**Task goal**
If a line in the data below includes the string "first", please return a copy of it.

**Task input**
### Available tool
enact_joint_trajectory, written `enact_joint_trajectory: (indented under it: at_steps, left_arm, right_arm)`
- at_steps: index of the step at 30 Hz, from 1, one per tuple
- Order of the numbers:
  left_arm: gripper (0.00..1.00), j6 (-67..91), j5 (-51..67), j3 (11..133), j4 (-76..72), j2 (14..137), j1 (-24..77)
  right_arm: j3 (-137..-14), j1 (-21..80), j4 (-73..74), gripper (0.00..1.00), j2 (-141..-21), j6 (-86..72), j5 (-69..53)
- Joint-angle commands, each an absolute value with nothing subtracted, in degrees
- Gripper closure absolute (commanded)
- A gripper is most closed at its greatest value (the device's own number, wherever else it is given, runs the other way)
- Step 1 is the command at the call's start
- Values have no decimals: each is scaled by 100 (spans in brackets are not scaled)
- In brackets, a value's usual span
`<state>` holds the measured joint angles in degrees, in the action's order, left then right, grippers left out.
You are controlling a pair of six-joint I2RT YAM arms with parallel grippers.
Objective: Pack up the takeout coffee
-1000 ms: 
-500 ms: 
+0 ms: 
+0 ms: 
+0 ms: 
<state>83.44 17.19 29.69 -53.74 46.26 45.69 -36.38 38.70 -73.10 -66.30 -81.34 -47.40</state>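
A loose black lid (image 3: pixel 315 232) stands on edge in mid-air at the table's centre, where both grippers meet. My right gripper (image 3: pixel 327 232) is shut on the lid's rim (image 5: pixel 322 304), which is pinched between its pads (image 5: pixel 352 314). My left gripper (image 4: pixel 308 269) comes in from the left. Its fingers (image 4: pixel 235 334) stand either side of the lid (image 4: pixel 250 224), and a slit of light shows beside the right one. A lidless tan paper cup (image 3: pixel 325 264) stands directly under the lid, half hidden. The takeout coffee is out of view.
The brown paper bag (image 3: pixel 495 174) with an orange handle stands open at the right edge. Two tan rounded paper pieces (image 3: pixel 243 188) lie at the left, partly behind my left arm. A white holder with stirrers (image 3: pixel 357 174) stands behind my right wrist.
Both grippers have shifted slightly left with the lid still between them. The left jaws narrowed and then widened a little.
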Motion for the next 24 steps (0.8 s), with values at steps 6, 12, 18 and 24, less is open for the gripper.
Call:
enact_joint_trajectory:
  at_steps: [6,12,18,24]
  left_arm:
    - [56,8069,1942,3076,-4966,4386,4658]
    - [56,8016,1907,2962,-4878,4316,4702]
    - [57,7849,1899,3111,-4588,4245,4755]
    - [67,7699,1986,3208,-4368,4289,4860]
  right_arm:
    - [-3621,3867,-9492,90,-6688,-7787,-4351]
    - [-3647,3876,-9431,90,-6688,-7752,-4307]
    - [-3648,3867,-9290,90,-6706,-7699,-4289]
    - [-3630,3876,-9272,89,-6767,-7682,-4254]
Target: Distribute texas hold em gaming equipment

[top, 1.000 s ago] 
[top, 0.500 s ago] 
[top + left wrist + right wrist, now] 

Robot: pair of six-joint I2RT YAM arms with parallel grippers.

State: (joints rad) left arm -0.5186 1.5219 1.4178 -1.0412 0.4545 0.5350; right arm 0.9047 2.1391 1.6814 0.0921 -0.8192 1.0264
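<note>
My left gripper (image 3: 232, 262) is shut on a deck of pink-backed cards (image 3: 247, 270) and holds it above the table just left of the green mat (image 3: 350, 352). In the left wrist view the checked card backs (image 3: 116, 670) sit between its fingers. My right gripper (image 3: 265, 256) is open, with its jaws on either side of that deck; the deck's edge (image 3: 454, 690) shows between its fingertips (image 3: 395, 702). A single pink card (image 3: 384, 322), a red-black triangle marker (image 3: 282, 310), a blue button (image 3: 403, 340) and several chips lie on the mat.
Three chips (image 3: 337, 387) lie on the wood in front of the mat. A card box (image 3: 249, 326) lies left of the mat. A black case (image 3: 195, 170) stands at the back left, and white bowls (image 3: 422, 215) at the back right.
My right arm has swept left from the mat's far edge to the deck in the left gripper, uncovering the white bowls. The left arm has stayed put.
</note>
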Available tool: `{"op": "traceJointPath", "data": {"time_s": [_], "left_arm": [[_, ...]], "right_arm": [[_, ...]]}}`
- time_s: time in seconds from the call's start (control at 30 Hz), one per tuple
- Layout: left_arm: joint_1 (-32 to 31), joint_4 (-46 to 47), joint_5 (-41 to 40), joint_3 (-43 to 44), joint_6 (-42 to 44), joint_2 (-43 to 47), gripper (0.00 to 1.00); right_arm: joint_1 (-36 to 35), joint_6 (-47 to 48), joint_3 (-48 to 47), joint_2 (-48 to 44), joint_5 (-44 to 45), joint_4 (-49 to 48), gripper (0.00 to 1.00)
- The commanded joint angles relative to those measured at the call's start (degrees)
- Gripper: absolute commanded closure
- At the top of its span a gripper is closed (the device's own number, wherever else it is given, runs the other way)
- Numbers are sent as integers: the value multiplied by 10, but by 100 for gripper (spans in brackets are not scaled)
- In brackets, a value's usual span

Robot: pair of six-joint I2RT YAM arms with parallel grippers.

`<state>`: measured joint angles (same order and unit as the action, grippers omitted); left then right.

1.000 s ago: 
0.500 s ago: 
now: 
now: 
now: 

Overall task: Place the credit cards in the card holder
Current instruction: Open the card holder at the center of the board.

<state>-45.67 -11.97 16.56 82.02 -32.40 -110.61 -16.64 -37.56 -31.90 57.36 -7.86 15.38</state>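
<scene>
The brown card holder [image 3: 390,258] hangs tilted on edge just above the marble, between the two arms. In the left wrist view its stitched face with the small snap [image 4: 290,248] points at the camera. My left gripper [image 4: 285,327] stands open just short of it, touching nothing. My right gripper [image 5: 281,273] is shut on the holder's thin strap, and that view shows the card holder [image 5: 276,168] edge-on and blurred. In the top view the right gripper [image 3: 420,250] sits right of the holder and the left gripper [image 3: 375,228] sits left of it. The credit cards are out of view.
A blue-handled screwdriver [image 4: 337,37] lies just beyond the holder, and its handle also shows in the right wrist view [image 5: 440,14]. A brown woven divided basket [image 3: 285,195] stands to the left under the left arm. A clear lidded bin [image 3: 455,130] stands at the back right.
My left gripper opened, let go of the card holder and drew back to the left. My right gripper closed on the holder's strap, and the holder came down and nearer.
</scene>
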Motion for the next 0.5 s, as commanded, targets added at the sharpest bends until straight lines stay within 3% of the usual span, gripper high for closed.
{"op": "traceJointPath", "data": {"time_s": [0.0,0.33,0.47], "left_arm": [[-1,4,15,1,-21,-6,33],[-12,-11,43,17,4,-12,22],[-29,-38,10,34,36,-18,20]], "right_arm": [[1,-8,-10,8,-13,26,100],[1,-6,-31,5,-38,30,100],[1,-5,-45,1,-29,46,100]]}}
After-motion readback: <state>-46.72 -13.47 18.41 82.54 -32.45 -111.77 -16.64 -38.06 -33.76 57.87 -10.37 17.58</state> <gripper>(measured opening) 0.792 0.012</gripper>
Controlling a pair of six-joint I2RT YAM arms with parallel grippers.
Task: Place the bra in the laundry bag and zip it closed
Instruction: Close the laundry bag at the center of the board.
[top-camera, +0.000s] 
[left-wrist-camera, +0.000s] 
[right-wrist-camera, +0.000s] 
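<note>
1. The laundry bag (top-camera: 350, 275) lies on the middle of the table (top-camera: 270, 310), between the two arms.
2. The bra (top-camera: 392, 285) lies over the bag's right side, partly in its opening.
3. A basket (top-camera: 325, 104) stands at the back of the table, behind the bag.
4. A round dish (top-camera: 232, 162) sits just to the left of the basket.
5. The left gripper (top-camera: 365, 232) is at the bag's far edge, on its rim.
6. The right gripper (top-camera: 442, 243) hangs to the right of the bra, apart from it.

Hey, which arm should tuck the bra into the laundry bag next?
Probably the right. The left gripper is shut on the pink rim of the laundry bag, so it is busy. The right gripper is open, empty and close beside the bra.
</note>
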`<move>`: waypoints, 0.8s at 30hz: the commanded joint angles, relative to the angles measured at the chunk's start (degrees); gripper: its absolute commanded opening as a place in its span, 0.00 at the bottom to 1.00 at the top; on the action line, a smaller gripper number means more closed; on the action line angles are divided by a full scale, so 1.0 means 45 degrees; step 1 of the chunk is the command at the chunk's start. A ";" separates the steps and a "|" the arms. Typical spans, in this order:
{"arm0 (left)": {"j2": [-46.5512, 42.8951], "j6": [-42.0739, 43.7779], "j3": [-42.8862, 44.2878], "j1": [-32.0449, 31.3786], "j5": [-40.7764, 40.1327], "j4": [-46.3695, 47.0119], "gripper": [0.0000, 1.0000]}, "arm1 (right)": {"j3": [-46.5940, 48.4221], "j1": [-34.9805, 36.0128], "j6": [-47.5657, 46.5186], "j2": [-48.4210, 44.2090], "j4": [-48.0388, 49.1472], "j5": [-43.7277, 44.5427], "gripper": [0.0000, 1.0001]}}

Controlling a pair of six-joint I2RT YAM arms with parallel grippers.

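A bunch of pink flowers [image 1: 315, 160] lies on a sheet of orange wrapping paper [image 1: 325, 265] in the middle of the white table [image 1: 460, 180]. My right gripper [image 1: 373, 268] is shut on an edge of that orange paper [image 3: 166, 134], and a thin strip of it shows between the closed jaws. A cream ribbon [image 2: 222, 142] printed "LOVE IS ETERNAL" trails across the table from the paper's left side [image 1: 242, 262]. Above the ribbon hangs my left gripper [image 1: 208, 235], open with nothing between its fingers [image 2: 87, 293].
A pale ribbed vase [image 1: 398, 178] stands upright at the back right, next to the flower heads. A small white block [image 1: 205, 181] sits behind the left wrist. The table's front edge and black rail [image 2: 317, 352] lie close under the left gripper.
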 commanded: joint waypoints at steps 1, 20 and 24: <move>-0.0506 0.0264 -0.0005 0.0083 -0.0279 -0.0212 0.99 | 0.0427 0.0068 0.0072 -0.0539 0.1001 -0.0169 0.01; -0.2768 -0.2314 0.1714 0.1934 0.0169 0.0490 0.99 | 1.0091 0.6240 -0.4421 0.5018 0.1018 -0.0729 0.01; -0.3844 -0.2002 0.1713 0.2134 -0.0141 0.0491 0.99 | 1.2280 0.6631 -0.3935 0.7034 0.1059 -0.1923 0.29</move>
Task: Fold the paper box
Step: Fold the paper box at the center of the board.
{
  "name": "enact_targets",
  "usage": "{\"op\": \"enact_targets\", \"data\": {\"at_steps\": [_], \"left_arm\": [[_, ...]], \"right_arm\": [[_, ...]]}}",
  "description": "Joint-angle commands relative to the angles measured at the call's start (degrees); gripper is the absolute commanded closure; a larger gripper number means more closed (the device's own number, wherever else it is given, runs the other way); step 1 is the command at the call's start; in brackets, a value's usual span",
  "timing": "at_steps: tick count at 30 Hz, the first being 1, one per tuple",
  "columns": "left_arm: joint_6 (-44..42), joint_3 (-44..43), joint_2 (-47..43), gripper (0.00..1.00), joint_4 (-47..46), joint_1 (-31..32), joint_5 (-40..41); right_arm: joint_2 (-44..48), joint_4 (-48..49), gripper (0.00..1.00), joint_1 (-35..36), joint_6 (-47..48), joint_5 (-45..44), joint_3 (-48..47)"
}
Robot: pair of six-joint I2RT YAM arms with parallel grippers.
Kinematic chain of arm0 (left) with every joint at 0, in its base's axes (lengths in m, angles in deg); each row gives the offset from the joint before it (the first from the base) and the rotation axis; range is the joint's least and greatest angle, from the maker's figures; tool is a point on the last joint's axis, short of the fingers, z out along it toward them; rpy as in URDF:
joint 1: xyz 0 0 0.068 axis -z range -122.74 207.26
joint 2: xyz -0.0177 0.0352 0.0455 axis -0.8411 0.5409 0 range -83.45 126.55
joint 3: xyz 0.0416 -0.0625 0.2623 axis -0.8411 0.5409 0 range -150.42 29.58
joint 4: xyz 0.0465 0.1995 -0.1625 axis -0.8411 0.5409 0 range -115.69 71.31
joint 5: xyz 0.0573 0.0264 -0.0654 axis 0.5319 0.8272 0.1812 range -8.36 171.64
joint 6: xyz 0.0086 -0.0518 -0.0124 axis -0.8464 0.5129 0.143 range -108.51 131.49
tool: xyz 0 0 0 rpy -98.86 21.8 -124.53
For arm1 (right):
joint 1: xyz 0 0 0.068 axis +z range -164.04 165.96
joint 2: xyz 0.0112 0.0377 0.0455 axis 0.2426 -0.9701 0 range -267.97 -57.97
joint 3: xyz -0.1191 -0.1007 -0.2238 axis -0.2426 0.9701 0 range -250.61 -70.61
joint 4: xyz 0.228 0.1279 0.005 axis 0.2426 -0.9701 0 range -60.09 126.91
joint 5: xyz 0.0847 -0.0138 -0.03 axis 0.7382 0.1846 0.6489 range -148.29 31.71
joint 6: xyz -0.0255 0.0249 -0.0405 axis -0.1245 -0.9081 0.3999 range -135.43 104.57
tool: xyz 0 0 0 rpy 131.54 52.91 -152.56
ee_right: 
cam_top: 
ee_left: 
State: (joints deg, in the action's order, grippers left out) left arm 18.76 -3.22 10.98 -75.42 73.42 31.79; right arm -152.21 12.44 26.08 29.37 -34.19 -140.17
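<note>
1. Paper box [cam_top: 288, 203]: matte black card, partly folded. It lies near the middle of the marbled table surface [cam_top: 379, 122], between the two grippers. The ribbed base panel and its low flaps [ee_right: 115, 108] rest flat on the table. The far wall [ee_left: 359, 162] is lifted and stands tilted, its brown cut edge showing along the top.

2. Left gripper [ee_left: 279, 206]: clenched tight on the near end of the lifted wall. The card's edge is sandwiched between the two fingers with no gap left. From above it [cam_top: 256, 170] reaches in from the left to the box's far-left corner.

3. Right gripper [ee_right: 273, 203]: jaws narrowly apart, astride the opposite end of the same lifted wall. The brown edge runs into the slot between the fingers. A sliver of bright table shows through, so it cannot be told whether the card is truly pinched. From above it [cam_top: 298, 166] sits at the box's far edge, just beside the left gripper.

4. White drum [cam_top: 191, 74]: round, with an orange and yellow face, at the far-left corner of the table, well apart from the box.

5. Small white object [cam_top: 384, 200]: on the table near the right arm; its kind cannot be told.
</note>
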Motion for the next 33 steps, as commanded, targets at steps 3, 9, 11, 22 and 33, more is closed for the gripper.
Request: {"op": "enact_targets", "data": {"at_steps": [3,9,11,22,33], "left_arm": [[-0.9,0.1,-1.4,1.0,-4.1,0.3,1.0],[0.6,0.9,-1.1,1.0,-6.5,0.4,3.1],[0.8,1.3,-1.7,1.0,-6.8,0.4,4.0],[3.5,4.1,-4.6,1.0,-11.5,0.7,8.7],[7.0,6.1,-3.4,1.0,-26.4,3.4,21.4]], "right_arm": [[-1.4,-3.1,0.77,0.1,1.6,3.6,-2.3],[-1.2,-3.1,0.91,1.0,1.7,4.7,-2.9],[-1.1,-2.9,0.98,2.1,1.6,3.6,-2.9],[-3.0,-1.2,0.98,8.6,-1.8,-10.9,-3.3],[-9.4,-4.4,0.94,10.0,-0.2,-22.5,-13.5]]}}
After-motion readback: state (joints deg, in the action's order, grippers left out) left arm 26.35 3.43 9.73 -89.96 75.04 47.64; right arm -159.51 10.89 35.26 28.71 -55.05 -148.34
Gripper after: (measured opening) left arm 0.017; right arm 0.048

**Response area**
  "timing": "at_steps: tick count at 30 Hz, the first being 1, one per tuple",
Kinematic chain of arm0 (left) with every joint at 0, in its base's axes (lengths in m, angles in deg); each row gives the offset from the joint before it (the first from the base) and the rotation axis; range is the joint's least and greatest angle, from the maker's figures; tool is a point on the last joint's axis, short of the fingers, z out along it toward them; rpy as in URDF:

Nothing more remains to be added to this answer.